Assignment –
For the data that follows, report how many lines include the string "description", and write the number alone.

----- Listed records

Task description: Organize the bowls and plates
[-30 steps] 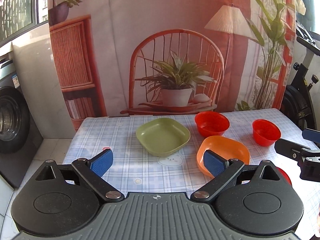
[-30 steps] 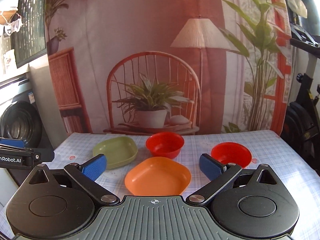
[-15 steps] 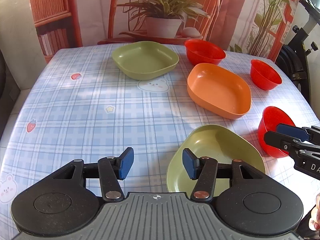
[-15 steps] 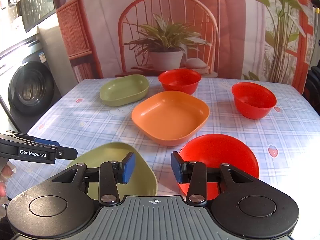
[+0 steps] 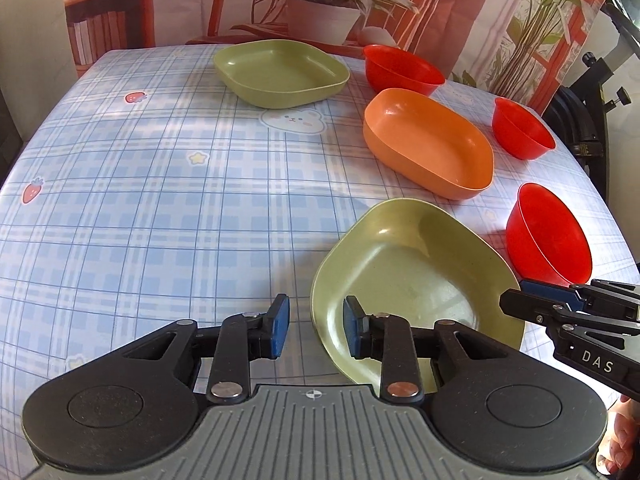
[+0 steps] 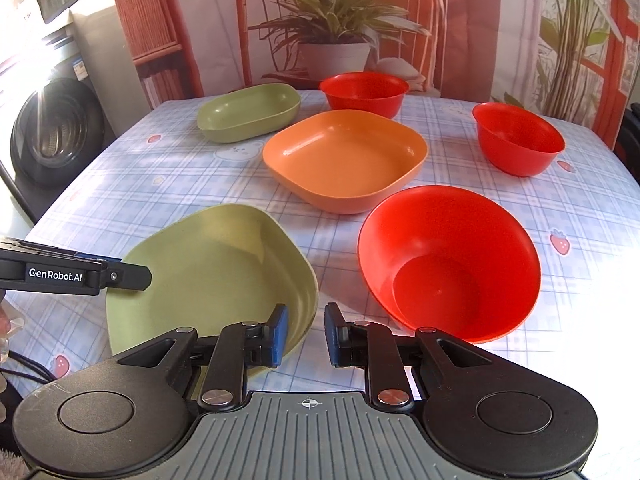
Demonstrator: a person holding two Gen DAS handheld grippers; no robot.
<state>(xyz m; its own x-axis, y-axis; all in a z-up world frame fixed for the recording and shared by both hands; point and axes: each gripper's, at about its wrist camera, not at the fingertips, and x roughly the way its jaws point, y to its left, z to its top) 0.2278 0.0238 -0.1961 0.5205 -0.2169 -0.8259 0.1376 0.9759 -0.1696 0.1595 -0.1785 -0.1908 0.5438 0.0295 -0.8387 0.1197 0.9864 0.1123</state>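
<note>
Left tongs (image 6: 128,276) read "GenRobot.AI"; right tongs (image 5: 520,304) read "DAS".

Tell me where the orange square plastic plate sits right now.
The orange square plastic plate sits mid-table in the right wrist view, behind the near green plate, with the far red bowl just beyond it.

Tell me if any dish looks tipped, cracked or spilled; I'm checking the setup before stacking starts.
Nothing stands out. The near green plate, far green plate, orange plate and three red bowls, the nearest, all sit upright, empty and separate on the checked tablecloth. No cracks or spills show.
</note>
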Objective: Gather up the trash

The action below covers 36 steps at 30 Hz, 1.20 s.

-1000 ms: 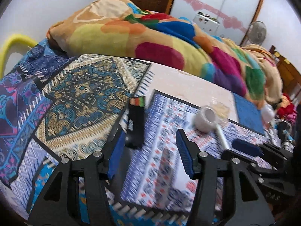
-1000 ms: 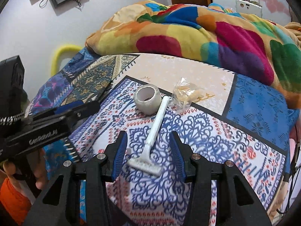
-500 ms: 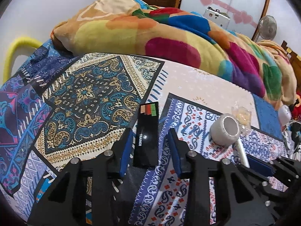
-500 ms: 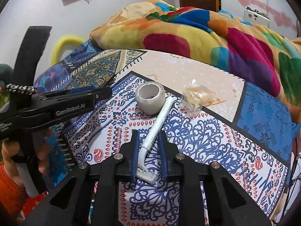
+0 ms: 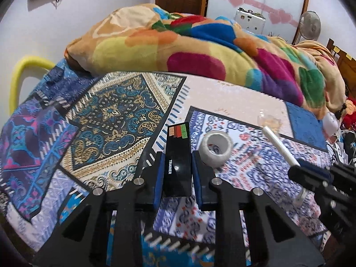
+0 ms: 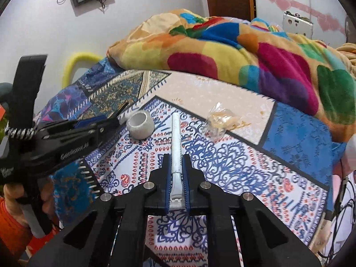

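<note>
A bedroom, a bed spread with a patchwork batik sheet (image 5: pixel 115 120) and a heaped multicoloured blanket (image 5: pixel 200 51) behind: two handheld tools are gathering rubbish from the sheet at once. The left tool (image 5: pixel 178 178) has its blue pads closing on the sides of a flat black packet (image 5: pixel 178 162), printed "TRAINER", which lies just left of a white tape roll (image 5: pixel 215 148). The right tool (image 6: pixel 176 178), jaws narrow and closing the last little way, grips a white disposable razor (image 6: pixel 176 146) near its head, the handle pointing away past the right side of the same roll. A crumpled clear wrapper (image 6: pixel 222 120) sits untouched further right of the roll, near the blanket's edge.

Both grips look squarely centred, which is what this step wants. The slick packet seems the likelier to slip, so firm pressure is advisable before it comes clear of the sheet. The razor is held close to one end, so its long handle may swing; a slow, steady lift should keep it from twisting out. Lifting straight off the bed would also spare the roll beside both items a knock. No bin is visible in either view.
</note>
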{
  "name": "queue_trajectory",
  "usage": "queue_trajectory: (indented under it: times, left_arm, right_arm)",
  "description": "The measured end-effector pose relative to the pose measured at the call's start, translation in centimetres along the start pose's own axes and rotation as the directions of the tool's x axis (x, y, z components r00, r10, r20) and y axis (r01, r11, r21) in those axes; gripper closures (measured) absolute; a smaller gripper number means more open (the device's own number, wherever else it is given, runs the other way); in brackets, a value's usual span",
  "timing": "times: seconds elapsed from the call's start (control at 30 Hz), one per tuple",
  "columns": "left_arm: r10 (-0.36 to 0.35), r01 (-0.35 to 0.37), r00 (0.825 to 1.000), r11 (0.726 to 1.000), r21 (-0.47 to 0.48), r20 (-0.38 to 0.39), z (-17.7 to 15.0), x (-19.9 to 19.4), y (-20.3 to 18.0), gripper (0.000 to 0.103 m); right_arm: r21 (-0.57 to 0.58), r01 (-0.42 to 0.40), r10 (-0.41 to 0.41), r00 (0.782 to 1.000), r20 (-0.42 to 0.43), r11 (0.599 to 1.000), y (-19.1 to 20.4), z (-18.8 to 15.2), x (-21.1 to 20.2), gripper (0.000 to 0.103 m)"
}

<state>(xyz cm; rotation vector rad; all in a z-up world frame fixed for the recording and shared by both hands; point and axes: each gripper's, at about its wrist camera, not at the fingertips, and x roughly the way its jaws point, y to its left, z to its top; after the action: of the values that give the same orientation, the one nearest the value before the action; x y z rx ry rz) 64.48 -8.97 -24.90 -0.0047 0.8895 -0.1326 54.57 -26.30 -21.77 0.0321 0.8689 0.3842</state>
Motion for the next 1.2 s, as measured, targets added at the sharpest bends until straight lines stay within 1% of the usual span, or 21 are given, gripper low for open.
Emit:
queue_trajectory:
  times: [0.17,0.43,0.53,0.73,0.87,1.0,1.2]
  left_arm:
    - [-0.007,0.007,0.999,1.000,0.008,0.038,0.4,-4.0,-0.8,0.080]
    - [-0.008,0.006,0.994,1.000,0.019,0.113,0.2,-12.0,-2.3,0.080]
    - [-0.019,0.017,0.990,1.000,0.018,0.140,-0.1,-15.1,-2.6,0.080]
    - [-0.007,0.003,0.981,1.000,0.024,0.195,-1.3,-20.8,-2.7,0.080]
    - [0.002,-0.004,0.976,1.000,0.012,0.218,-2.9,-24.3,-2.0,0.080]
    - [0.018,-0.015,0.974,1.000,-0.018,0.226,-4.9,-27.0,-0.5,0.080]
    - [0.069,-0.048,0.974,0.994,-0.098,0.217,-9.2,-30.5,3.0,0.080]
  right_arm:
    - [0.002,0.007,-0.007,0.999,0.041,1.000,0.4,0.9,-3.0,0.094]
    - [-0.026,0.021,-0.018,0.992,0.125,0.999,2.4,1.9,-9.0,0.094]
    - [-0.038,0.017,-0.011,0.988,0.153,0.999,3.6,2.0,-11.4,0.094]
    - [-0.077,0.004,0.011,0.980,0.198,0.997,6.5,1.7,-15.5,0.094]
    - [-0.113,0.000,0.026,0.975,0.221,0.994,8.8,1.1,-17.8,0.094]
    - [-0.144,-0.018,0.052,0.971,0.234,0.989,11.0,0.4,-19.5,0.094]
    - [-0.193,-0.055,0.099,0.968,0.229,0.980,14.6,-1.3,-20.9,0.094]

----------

Solution to the exercise –
2